Fashioning Innovation via Conversation
In his latest column for Bloomberg Businessweek online, Drucker Institute Executive Director Rick Wartzman springs off a notion articulated by Jordi Constans, who was just picked to be the next CEO of the French fashion company Louis Vuitton.
“Innovation,” Constans said, “comes from conversations.”
Wartzman writes that “fostering discourse among colleagues is, in fact, an often-overlooked aspect” of sparking innovation—or what Peter Drucker defined as “the task of giving human and material resources new and greater wealth-producing capacity.”

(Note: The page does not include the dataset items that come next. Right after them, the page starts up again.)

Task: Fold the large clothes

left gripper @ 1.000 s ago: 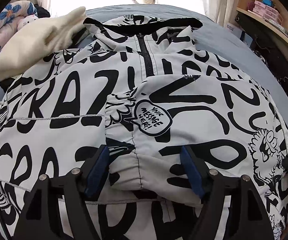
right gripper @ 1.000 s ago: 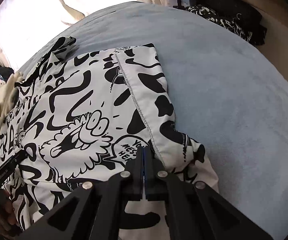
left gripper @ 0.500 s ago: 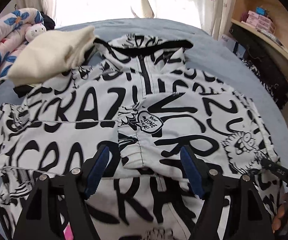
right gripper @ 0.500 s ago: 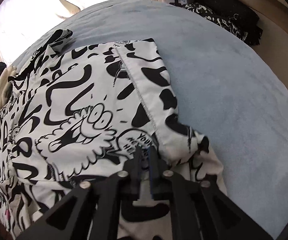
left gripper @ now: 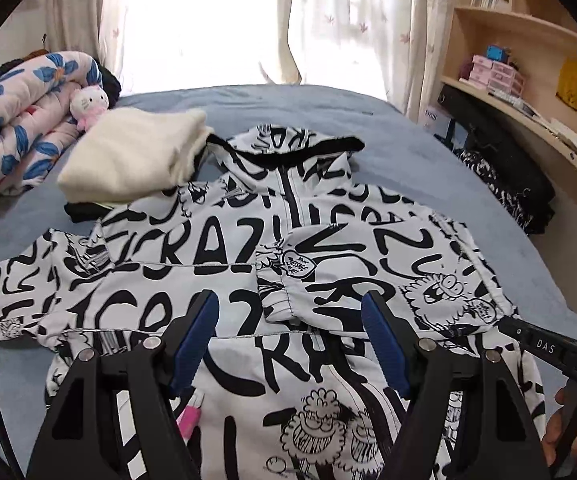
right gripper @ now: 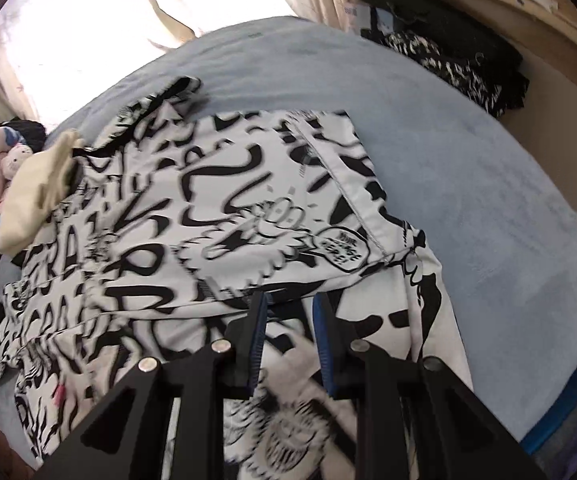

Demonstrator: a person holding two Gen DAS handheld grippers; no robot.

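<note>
Fingers (left gripper: pixel 194 336) of both grippers are hanging parted and empty over a graffiti-print jacket (left gripper: pixel 224 264) lying flat on the bed (left gripper: pixel 408 160), its thin, limp, likely slick cloth best pinched at hem or folded sleeve (left gripper: pixel 368 280) edge.

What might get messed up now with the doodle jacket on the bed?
1. The folded-in sleeve lies loose on the jacket; both the left gripper and right gripper are open, so it may slip back.
2. The jacket touches the cream clothes pile; tugging it could topple that pile.
</note>
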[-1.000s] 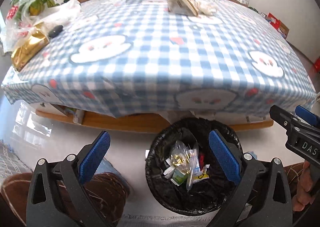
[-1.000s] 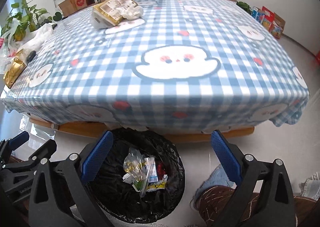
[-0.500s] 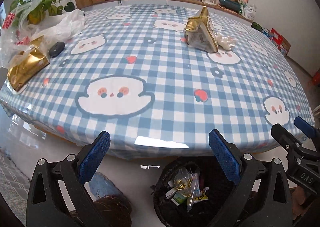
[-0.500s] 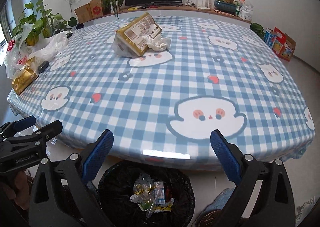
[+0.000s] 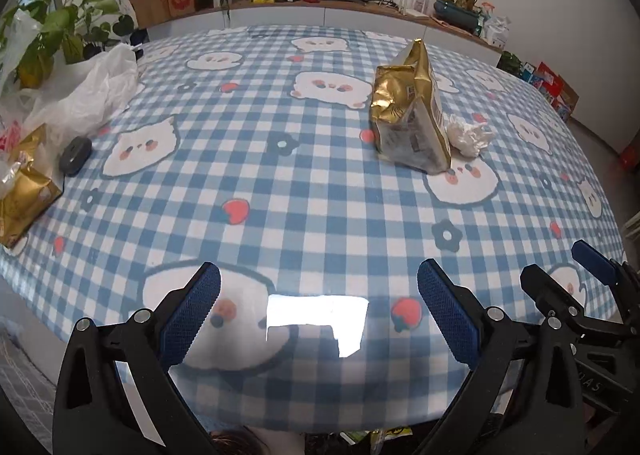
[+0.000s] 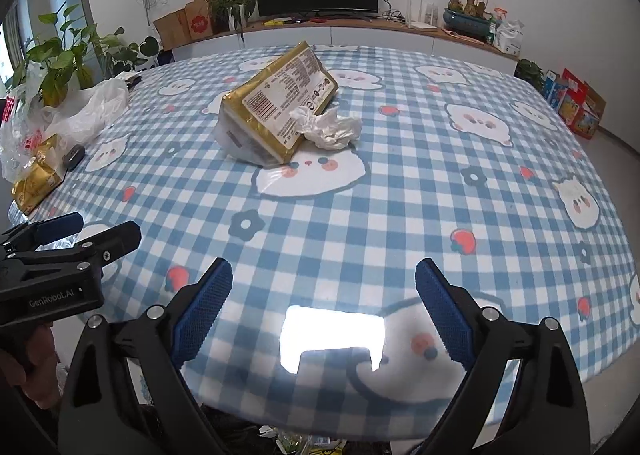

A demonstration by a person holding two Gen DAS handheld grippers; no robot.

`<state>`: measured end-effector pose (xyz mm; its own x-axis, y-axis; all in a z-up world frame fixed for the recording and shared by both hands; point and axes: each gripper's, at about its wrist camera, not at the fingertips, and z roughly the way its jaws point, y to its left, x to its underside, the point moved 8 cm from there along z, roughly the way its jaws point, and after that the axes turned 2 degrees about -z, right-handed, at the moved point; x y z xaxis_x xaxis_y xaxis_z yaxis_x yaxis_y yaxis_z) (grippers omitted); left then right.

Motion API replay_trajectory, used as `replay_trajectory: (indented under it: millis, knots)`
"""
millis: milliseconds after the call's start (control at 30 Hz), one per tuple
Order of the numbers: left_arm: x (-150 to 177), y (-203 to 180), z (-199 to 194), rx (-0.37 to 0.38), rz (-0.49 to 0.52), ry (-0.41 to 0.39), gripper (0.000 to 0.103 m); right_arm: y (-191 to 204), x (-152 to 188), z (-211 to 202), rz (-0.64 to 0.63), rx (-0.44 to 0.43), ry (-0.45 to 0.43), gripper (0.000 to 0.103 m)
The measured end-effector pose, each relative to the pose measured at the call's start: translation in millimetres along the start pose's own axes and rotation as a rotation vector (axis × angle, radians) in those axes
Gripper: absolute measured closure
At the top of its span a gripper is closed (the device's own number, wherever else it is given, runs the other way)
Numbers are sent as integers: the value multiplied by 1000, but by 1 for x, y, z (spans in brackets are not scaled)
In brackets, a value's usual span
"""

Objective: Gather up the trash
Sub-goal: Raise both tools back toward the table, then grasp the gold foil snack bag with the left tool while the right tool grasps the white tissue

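Both grippers (image 5: 319,311) (image 6: 323,309) wide, empty; trash bin (image 6: 304,443) mostly hidden under table edge (image 6: 360,415).

**Gloss, foil and crumpled paper**

The checked cloth (image 6: 400,183) covering the surface looks slick and glossy, throwing back a bright glare near the edge. The gold packet (image 6: 276,111) has shiny, creased foil-like film. Beside it, the white wad (image 6: 332,129) looks like matt crumpled tissue. Each tool's (image 5: 318,319) (image 6: 322,315) pads (image 6: 202,319) are blue and rough-textured on matt black plastic frames.
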<state>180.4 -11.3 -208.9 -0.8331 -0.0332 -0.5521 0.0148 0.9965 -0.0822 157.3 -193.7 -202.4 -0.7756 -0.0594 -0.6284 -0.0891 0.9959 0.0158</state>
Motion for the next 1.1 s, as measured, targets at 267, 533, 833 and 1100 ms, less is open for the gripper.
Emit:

What Drucker called for, in particular, “is a . . . purposeful dialogue, driven by management toward uncovering opportunities,” Wartzman says. For instance, he notes that Drucker suggested “holding management meetings twice a year to highlight innovations that the company has seen flower during the preceding period. The purpose isn’t to celebrate the past. It’s to look to the future by asking some pointed questions: How did we find these opportunities? What have we learned that might be replicated? What did these innovators within the company do that the rest of us aren’t doing? And what aren’t they doing that the rest of us are?”
In the end, such conversations may not yield specific ideas, Wartzman explains. Instead, as Drucker wrote, “the most valuable achievement may well be entrepreneurial vision, receptivity to innovation, and ‘greed for new things’ throughout the entire organization.”